And you know, two or three years later, now, we have over 50 pools. And, you know, I am growing as to [inaudible]. I make sure that I work hard because when we didn’t have anything, when my dad lost his job, when the decision hit, we lost our house. We didn’t have work. We had to sell food to pay the phone bills. And, you know, I was the only going way up from there.
And we’re working hard every day. And, you know, I’m only learning through the struggles that we’ve been through, and taking it step-by-step.
CLINTON: I’m very proud to hear your story. Of course, I mean, let’s face it, you can clean pools all year round in Nevada. We have a shorter season where I live.
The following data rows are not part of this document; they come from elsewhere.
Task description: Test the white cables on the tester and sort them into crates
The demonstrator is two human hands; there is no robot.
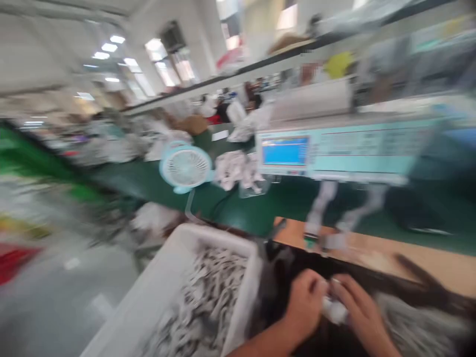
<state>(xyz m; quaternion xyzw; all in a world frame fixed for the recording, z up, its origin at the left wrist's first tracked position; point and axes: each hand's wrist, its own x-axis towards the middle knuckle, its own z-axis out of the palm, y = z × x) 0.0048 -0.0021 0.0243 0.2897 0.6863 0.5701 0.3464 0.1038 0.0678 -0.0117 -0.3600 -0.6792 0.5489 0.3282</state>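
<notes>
Low at the right of the head view, my left hand (pixel 305 303) and my right hand (pixel 360 308) are close together above the dark area at the bench's front edge. Both have bent fingers closed on a small white bundle (pixel 335 311). Motion blur hides what kind of thing it is. Left of my hands stands a white plastic bin (pixel 178 243) with many grey, coiled, cable-like pieces (pixel 215 287) inside. More pale, blurred pieces (pixel 420 322) lie right of my right hand.
A pale blue tester (pixel 353 148) with a lit screen stands on the green bench (pixel 238 213). Two ribbon cables (pixel 320 206) run from it to a wooden board (pixel 375 250). A small fan (pixel 186 167) and bagged white pieces (pixel 232 168) sit further left. A shelf (pixel 223 78) runs above.
</notes>
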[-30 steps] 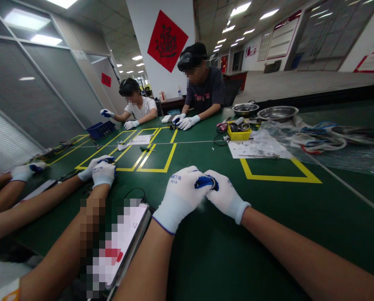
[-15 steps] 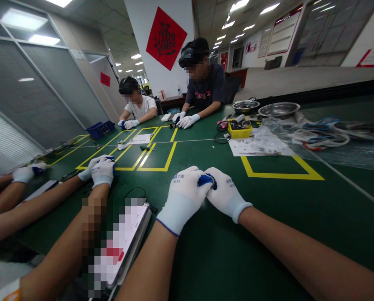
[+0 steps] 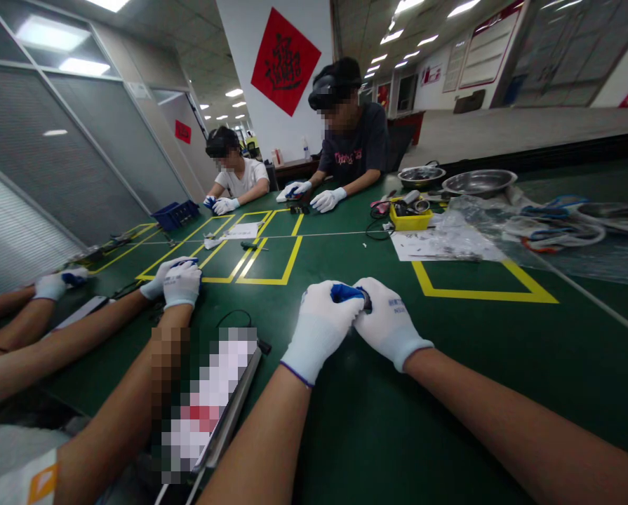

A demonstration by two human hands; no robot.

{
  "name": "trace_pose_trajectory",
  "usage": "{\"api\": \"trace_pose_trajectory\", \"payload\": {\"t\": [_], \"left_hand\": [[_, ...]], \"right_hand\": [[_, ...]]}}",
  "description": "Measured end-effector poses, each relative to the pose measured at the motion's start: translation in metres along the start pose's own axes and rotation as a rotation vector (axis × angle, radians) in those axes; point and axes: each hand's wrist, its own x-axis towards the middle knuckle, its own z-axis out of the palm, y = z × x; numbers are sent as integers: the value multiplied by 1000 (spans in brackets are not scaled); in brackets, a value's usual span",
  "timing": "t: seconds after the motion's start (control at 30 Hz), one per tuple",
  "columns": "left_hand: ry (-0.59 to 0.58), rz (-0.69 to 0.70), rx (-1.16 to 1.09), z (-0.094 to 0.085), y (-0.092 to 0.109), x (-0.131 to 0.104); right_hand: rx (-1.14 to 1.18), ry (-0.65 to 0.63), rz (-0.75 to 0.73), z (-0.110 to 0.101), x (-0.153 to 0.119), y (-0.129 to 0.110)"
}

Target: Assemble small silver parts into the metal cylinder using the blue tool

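Both my hands wear white gloves with blue palms and meet above the green table [image 3: 366, 435]. My left hand [image 3: 324, 319] is closed, its thumb and fingers pressed toward the right. My right hand [image 3: 387, 319] is closed against it from the other side. Between them shows the edge of a small dark grey, rounded piece [image 3: 367, 301]; the fingers cover most of it, so its kind is unclear. Left of my left forearm lies a flat, pale device or box [image 3: 224, 386], its top blurred out, with a black cable [image 3: 234, 313] by its far end.
Yellow tape [image 3: 482, 293] marks the table. Right of centre stand a yellow bin [image 3: 411, 221] of parts, a paper sheet [image 3: 413, 249] and steel bowls [image 3: 479, 182]. A green-handled screwdriver [image 3: 249, 245] lies further left. Co-workers' gloved hands [image 3: 182, 284] work at left and across the table.
My left hand has turned slightly, and more of its blue palm shows. The dark-shirted co-worker's hands have moved apart. The whole view has shifted a little.
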Motion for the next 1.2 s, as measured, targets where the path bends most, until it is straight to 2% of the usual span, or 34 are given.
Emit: {"api": "trace_pose_trajectory", "payload": {"t": [0.23, 0.37, 0.43, 0.6, 0.7, 0.77, 0.83, 0.9, 0.93, 1.0, 1.1, 1.2], "left_hand": [[20, -154, -170, 0, 0, 1], [98, -176, -107, -1, 3, 2], [98, -196, -110, -2, 4, 4], [-39, -248, -446, -3, -1, 9], [-2, -277, -557, -6, -9, 15], [101, -250, -402, -8, -16, 19], [240, -167, -87, -10, -25, 20], [300, -91, 238, -13, -33, 20], [273, -71, 358, -13, -36, 20], [131, -39, 504, -15, -42, 19], [-74, 40, 606, -18, -44, 19], [-165, 82, 656, -23, -42, 19]], "right_hand": [[-18, 14, -63, 1, 0, 2], [24, 58, -92, 2, -1, 5], [68, 64, -106, 2, 0, 6], [231, 41, -99, 2, 1, 9], [299, 64, -63, 3, 1, 12], [322, 80, -61, 4, 1, 15], [334, 100, -64, 6, 2, 17], [342, 128, -56, 7, 3, 19], [346, 138, -50, 7, 4, 19], [355, 145, -35, 7, 4, 20], [363, 139, -22, 7, 5, 20], [366, 117, -26, 7, 4, 20]]}}
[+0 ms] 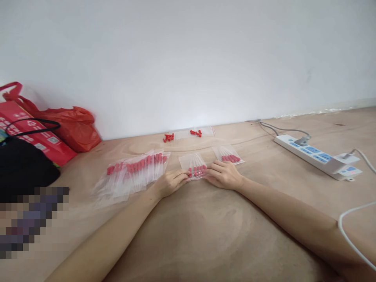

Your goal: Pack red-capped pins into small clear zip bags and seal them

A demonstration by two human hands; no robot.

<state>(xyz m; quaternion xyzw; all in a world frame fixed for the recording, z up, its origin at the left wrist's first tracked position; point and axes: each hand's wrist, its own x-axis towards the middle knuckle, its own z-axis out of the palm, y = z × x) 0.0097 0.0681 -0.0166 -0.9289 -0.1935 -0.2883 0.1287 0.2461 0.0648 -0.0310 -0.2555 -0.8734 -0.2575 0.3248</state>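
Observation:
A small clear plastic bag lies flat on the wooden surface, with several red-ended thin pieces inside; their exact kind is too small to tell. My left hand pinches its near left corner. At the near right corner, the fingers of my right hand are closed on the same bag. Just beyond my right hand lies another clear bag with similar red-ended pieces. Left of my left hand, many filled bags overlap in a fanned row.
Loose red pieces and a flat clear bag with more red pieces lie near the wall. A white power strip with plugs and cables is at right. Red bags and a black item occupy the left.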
But the fact that, you know, you and your dad really were determined to recover from losing your home, losing his job, and just doing what you had to do to be as successful as possible, is the American story.
I mean that is what is so moving to me about what happened to you.
UNKNOWN: Yes. And, you know, I felt—at least [inaudible] for once I got the [inaudible]. I got my work’s permit, but I cannot say the same thing for my parents because they don’t qualify for that type of—because, you know, we are all undocumented. So it was just, you know, I’m happy for the ones who were able to. But now they have a speed bump because…
UNKNOWN: … they’ve got to slow down now. And I just want to make sure my parents are protected [inaudible] any minute. And I would not wish that on anybody.
UNKNOWN: Our family separated that far. So, you know, right here in Nevada, 21 percent of the business are owned by immigrants. So we are making a lot of—we are moving up here and we’re making a difference. All we want is work and, you know, provide for our families. And we’re very united—me and my family. So…
CLINTON: That’s great. Well, I think that you put an important statistic, which is nationally, not just in Nevada, so many of the new small businesses are started by immigrants. And that’s something we should be celebrating, not trying to prevent or breakup, because of status differences.
And also on the fact that you’re so worried about your parents. I mean I will certainly try to do everything I can to, you know, avoid family breakup, avoid the kind of terrible experience that too many families have already gone through, because they were split up. And half of their family, or the breadwinner in their family, you know, picked up and gone one day.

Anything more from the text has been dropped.